Muslims went to China to trade and virtually dominated the import and export industry by the time of the Song dynasty, with the office of Director General of Shipping consistently being held by a Muslim. Immigration increased when hundreds of thousands of Muslims were relocated to help administer China during the Yuan dynasty. A Muslim, Yeheidie'erding, led the construction of the Yuan capital of Khanbaliq, in present-day Beijing.[240]

During the Ming dynasty, Muslims continued to have an influence among the high classes. Zhu Yuanzhang's most trusted generals were Muslim, including Lan Yu, who led a decisive victory over the Mongols, effectively ending the Mongol dream to re-conquer China. Zheng He led seven expeditions to the Indian Ocean. The Hongwu Emperor composed The Hundred-word Eulogy in praise of Muhammad. Muslims who were descended from earlier immigrants began to assimilate by speaking Chinese dialects and by adopting Chinese names and culture. They developed their own cuisine, architecture, martial arts and calligraphy. This era, sometimes considered the Golden Age of Islam in China, also saw Nanjing become an important center of Islamic study.

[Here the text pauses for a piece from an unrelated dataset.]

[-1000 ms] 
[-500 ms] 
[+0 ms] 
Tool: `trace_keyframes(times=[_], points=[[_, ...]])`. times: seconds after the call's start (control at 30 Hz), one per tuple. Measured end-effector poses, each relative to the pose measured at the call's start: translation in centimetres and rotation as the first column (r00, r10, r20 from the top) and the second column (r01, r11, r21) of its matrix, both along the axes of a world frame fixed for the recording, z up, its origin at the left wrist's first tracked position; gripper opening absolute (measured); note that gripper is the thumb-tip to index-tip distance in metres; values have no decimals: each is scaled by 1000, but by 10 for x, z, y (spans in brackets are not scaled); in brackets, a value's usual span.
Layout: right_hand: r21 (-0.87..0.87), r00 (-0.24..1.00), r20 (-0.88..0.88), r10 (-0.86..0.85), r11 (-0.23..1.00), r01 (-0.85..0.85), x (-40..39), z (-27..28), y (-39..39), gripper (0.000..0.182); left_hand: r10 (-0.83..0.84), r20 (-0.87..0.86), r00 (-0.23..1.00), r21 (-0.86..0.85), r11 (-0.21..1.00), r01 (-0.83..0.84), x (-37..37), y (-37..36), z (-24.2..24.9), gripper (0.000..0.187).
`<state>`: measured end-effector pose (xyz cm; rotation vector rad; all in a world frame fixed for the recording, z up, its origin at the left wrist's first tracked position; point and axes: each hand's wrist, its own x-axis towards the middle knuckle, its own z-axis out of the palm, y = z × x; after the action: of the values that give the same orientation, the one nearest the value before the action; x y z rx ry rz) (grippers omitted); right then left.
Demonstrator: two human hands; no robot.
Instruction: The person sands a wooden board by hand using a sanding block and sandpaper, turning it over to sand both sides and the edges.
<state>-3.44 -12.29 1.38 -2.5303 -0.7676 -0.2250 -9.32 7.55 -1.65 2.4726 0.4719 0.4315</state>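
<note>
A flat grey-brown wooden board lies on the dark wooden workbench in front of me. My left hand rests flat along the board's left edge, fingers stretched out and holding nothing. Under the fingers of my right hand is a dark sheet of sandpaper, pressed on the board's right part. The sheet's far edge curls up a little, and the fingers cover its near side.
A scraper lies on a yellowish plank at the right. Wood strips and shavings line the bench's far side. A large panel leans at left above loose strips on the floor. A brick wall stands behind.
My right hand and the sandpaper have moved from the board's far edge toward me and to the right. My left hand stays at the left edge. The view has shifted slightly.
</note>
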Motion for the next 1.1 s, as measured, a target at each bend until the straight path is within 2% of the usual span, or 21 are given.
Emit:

The rise of the Qing dynasty (1644–1911) saw numerous rebellions including the Panthay Rebellion, which occurred in Yunnan province from 1855 to 1873, and the Dungan revolt, which occurred mostly in Xinjiang, Shaanxi and Gansu, from 1862 to 1877. The Manchu government ordered the execution of all rebels killing a million people in the Panthay Rebellion,[240] several million in the Dungan revolt.[240] However, many Muslims like Ma Zhan'ao, Ma Anliang, Dong Fuxiang, Ma Qianling, and Ma Julung defected to the Qing dynasty side, and helped the Qing general Zuo Zongtang exterminate the Muslim rebels. These Muslim generals belonged to the Khafiya sect, and they helped Qing defeat Jahariyya rebels. In 1895, another Dungan Revolt (1895) broke out, and loyalist Muslims like Dong Fuxiang, Ma Anliang, Ma Guoliang, Ma Fulu, and Ma Fuxiang suppressed and massacred the rebel Muslims led by Ma Dahan, Ma Yonglin, and Ma Wanfu. A Muslim army called the Kansu Braves led by General Dong Fuxiang fought for the Qing dynasty against the foreigners during the Boxer Rebellion.

After the fall of the Qing, Sun Yat-sen, proclaimed that the country belonged equally to the Han, Manchu, Mongol, Tibetan and Hui people. In the 1920s the provinces of Qinhai, Gansu and Ningxia came under the control of Muslim Governors/Warlords known as the Ma clique, who served as generals in the National Revolutionary Army. During Maoist rule, in the Cultural Revolution, mosques were often defaced, destroyed or closed and copies of the Quran were destroyed by the Red Guards.[241]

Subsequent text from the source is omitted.